▶ **What is required**:
Copy the listing verbatim, excluding any images found in it.

========================================================================

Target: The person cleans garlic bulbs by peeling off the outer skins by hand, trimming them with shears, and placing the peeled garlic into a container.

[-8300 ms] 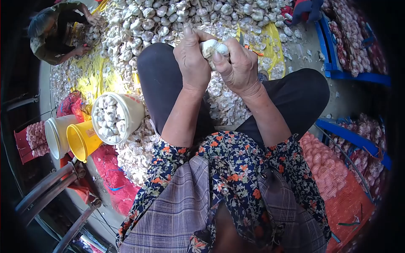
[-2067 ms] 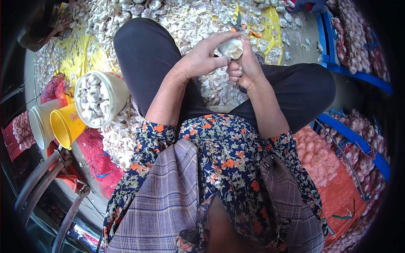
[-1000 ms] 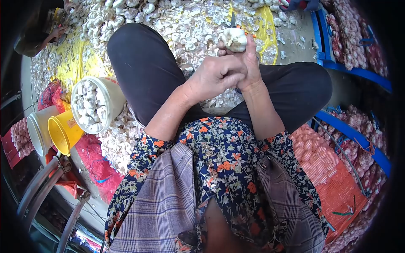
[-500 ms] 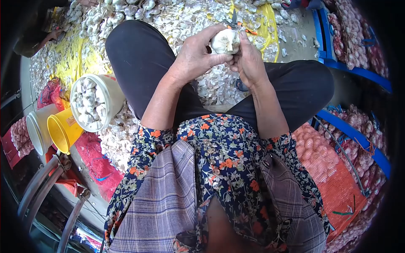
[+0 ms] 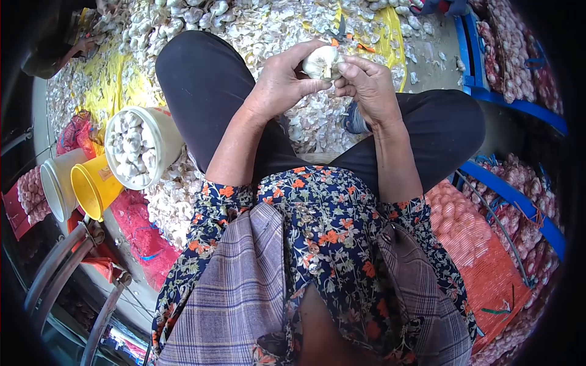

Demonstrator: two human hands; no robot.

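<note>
A whitish garlic bulb (image 5: 321, 63) is held up over the gap between my crossed legs. My left hand (image 5: 284, 79) is wrapped round its left side, thumb below and fingers above. At the bulb's right edge, my right hand (image 5: 366, 85) has thumb and fingertips pinched together against its outer skin; what exactly lies between those fingertips is partly hidden. Just beyond the bulb, a dark-bladed tool (image 5: 342, 26) with orange parts lies among loose garlic skins (image 5: 317, 125).
On the left stand a white bucket (image 5: 160, 137) of garlic bulbs, a yellow bucket (image 5: 101, 183) and another white bucket (image 5: 58, 189). Garlic heaps (image 5: 183, 15) lie ahead. Red net sacks (image 5: 464, 238) and blue rails (image 5: 513, 195) are at right. Another person's hand (image 5: 85, 46) shows upper left.
My right hand has shifted right and turned, its fingers moving from round the bulb to a pinch at its edge. My left hand keeps its hold, and the bulb has turned slightly.
</note>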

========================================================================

▶ **Result**:
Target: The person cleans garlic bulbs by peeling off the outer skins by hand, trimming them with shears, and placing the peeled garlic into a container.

[-8300 ms] 
[-2067 ms] 
[-1000 ms] 
[-500 ms] 
[+0 ms] 

Demonstrator: two human hands; no robot.

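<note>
A whitish garlic bulb (image 5: 321, 63) is held up over the gap between my crossed legs. My left hand (image 5: 284, 79) is wrapped round its left side, thumb below and fingers above. At the bulb's right edge, my right hand (image 5: 366, 85) has thumb and fingertips pinched together against its outer skin; what exactly lies between those fingertips is partly hidden. Just beyond the bulb, a dark-bladed tool (image 5: 342, 26) with orange parts lies among loose garlic skins (image 5: 317, 125).
On the left stand a white bucket (image 5: 160, 137) of garlic bulbs, a yellow bucket (image 5: 101, 183) and another white bucket (image 5: 58, 189). Garlic heaps (image 5: 183, 15) lie ahead. Red net sacks (image 5: 464, 238) and blue rails (image 5: 513, 195) are at right. Another person's hand (image 5: 85, 46) shows upper left.
My right hand has shifted right and turned, its fingers moving from round the bulb to a pinch at its edge. My left hand keeps its hold, and the bulb has turned slightly.
</note>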

The response to this exercise is done.